* _Dataset excerpt_:
——————————
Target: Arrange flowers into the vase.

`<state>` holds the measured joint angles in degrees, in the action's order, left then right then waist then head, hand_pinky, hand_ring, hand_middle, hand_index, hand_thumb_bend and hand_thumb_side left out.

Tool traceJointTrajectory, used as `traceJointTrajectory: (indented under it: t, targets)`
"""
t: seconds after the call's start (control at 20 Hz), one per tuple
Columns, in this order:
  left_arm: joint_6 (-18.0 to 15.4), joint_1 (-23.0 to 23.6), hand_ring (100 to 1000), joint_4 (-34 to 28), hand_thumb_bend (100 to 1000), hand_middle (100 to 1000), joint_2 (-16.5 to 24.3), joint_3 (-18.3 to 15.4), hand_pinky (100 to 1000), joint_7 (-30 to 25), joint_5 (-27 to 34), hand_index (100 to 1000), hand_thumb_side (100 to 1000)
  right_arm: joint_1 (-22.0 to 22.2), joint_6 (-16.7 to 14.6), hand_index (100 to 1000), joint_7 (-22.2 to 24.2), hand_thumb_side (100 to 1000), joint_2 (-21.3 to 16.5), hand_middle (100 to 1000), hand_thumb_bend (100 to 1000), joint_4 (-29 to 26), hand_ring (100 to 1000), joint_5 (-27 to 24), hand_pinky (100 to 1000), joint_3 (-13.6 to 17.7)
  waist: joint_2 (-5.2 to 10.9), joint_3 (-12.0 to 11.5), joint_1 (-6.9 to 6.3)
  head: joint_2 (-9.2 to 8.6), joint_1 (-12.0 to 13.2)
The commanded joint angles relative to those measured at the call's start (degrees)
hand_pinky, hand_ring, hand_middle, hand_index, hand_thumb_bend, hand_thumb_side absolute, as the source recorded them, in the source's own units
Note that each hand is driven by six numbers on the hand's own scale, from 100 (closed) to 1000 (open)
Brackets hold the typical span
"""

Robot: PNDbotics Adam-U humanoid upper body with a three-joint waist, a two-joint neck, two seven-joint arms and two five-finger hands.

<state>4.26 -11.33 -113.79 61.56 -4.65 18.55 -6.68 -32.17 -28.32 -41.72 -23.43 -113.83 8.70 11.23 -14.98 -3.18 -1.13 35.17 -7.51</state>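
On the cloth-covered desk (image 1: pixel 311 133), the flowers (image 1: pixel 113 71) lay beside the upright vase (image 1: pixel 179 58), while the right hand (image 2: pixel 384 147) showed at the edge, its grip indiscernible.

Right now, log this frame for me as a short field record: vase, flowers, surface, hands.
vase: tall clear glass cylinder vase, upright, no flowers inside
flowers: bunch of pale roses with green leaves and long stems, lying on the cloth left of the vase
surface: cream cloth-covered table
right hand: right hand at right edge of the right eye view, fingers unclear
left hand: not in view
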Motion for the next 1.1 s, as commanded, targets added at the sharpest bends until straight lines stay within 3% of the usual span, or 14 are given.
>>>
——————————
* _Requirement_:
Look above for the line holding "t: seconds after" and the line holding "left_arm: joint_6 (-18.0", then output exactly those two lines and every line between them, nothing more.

* _Expected output_:
t: seconds after the call's start (control at 20 Hz), one per tuple
Columns, in this order:
  left_arm: joint_6 (-18.0 to 15.4), joint_1 (-23.0 to 23.6), hand_ring (100 to 1000), joint_4 (-34 to 28), hand_thumb_bend (100 to 1000), hand_middle (100 to 1000), joint_2 (-16.5 to 24.3), joint_3 (-18.3 to 15.4), hand_pinky (100 to 1000), joint_7 (-30 to 25), joint_5 (-27 to 34), hand_index (100 to 1000), hand_thumb_side (100 to 1000)

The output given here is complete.